Tanto que no dia 30 de abril, eu dirigia para o sítio de minha mãe e paramos num supermercado às margens da MG10 – Estrada Real. Fizemos compras e, ao sair, conferi e, ao longe, vinha um caminhão. Me dei conta de que não havia recolocado o cinto de segurança. Ao colocá-lo, voltei a olhar e o caminhão já estava mais próximo, mas não o suficiente para me impedir de entrar na BR. Foi o que eu fiz. Já havia percorrido alguns quilômetros quando percebi que o motorista do caminhão estava correndo para me alcançar. Acelerei e não pensei mais no caso.
Acontece que, quando a pista perdeu o acostamento numa área ladeada por encostas e sem duplificação para a pista da outra mão, eu observei o caminhão crescendo no meu retrovisor interno. Não acreditei. Comecei a orar o meu mantra bem alto e joguei o meu carro, o máximo que consegui, rente à encosta. Segurei firme o volante e torci para que o espaço deixado entre meu carro e a fileira de carros na contramão desse para o motorista irresponsável. Irresponsável não, criminoso, passar sem problemas.
Voltei à minha mão de direção e todos à volta estavam aterrorizados. Disse à minha mãe que a manobra do infeliz havia sido proposital e ela sugeriu que ele devia estar com algum problema que justificasse a atitude insana. Embora minha mãe e minha filha estivessem apavoradas, eu fechei a questão: “foi de propósito. Esse cara não podia dirigir.” Mais à frente, numa área de ultrapassagem permitida, tive de ultrapassar o mesmo caminhão para não ficar presa atrás dele. Segui mais eis que 20 minutos depois, ele surge, crescendo, novamente, em meu retrovisor. Só que desta vez, eu estava perto da entrada do condomínio e já havia comércio à beira de estrada. Saí da pista e resolvi dar uma boa margem de frente ao pseudo profissional do volante.
Não acreditei quando vi a manobra para conversão à esquerda: ele estava indo para o mesmo condomínio que eu. Fui atrás. Ele parou na portaria reservada aos caminhoneiros que fazem entregas e eu, parei na portaria dos condôminos. Saí do carro e minha mãe pediu que eu não fosse. Mas eu PRECISAVA saber por que aquele homem fizera aquilo, por que ele colocou a vida da minha família em risco, jogando aquele caminhão enorme no meu ‘March’. Ingenuidade autística, pois ele ironizou: Quem? Eu? A senhora está enganada. Foi a gota d’água: estava clara a má fé. Falei com ele que se não fosse a perícia da motorista amadora, o profissional tinha causado um grave acidente. Tive um colapso.

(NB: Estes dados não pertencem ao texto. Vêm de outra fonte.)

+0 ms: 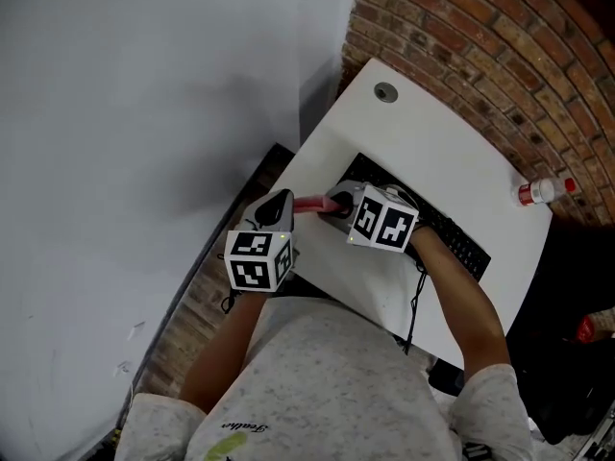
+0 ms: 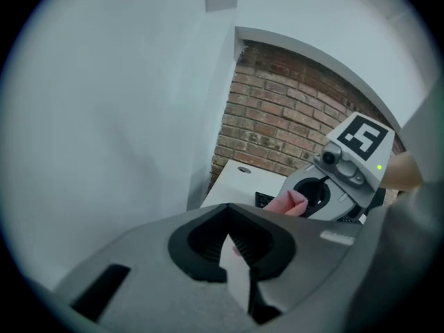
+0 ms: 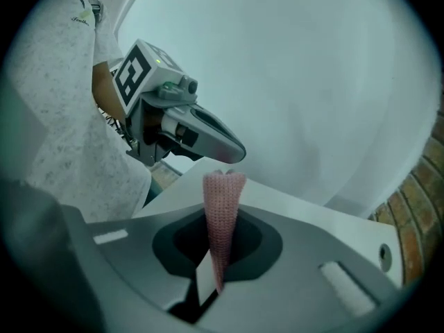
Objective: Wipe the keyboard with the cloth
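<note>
While the left gripper point(image 1: 278, 208) and the right gripper point(image 1: 338, 204) sit close together, a pink cloth point(image 1: 309, 204) runs straight between them like a short rope. The left gripper's jaws are pressed together, and a small bit of the pink cloth peeks out between them. The right gripper's jaws are also squeezed on the cloth, which sticks out from them as a rolled, knitted strip. So each gripper bites one end of it. The two grippers point at each other, tip to tip, with only the cloth in the gap.

A black keyboard point(image 1: 461, 243) lies on the white table point(image 1: 432, 142). One end of it is right under the right gripper, and the rest runs away past that gripper's right side. I cannot tell if the cloth touches the keys. The left gripper hangs about over the table's edge, on the side by a grey wall point(image 1: 144, 113).

A small round hole point(image 1: 385, 91) in the table sits well beyond both grippers. A little bottle point(image 1: 543, 191) with a red band sits on the table far off to the right of the right gripper, near the brick wall point(image 1: 461, 36). A thin black wire point(image 1: 417, 291) hangs down behind the right gripper, by the person's arm
</note>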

O síndico, que estava na portaria, interveio ponderando que trânsito é assim mesmo. E eu, muito nervosa: “Claro que não é. Trânsito é lugar de regras, de direção respeitosa e saudável.” Fui para casa e pedi à uma fonte da Polícia Civil que checasse a placa do motorista pois ele fazia carreto para o condomínio. Resultado: Um processo pela Lei Maria da Pena e dois por danos materiais em rodovias, fugindo e deixando o prejuízo para a vítima.
Querem mesmo me convencer de que autista é que pode representar risco ao trânsito? Não, sempre haverá seres humanos do bem e do mal. Autistas ou não autistas.